▶ **Exercise**
Exactly as written, copy the lines that run from the start of the data below to the line containing "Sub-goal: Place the", both ends included.

▶ **Material for the task**
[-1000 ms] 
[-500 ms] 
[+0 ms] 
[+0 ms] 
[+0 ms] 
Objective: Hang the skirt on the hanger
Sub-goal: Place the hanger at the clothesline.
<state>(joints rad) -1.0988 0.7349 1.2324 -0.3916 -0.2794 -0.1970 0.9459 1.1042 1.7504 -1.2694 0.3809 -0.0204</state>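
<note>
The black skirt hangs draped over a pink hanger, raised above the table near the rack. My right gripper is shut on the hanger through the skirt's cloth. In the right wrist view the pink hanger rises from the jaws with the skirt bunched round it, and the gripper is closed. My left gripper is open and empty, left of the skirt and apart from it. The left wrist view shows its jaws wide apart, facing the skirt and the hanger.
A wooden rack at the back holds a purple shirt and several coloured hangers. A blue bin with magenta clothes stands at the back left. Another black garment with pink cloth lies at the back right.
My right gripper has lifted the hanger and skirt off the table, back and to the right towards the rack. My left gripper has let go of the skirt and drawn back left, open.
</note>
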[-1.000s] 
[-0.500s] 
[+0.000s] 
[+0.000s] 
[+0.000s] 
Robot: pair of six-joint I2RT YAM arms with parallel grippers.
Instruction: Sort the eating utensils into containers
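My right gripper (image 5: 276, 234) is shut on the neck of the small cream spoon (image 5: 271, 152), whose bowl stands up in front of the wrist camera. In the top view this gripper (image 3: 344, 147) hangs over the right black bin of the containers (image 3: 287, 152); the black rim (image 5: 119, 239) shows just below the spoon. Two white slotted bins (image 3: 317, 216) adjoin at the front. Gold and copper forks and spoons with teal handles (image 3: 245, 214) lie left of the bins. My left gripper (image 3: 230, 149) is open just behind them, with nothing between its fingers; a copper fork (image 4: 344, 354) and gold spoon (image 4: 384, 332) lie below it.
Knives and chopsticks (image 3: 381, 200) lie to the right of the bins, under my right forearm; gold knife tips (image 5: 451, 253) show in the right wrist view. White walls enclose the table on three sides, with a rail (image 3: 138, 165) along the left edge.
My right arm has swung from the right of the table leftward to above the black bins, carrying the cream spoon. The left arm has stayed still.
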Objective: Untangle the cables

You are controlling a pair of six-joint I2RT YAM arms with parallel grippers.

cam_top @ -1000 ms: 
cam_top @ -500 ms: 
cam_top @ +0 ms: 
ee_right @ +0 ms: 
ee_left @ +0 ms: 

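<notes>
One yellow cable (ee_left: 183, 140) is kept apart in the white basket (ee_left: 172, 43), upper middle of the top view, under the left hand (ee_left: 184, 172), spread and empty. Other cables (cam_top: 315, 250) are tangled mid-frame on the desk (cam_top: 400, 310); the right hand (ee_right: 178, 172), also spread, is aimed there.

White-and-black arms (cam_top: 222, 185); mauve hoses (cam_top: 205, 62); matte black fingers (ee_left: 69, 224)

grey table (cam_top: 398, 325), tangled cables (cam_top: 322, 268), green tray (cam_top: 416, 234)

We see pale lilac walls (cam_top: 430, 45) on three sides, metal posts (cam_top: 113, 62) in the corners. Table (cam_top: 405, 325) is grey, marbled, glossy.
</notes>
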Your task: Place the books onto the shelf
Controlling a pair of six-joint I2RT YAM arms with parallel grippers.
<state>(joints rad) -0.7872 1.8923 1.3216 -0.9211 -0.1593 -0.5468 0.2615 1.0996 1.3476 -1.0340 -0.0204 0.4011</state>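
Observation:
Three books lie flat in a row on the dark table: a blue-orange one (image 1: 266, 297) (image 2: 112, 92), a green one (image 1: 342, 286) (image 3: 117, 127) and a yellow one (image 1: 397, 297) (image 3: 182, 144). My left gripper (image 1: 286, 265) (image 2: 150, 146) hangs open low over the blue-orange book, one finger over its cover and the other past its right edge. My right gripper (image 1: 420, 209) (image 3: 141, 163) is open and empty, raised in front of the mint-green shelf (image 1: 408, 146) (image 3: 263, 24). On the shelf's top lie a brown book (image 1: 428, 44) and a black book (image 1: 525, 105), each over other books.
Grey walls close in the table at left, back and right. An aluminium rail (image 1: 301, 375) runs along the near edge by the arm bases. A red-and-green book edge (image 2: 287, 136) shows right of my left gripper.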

▶ **Answer to this task**
[-1000 ms] 
[-500 ms] 
[+0 ms] 
[+0 ms] 
[+0 ms] 
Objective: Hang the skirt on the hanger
Sub-goal: Place the hanger at the clothesline.

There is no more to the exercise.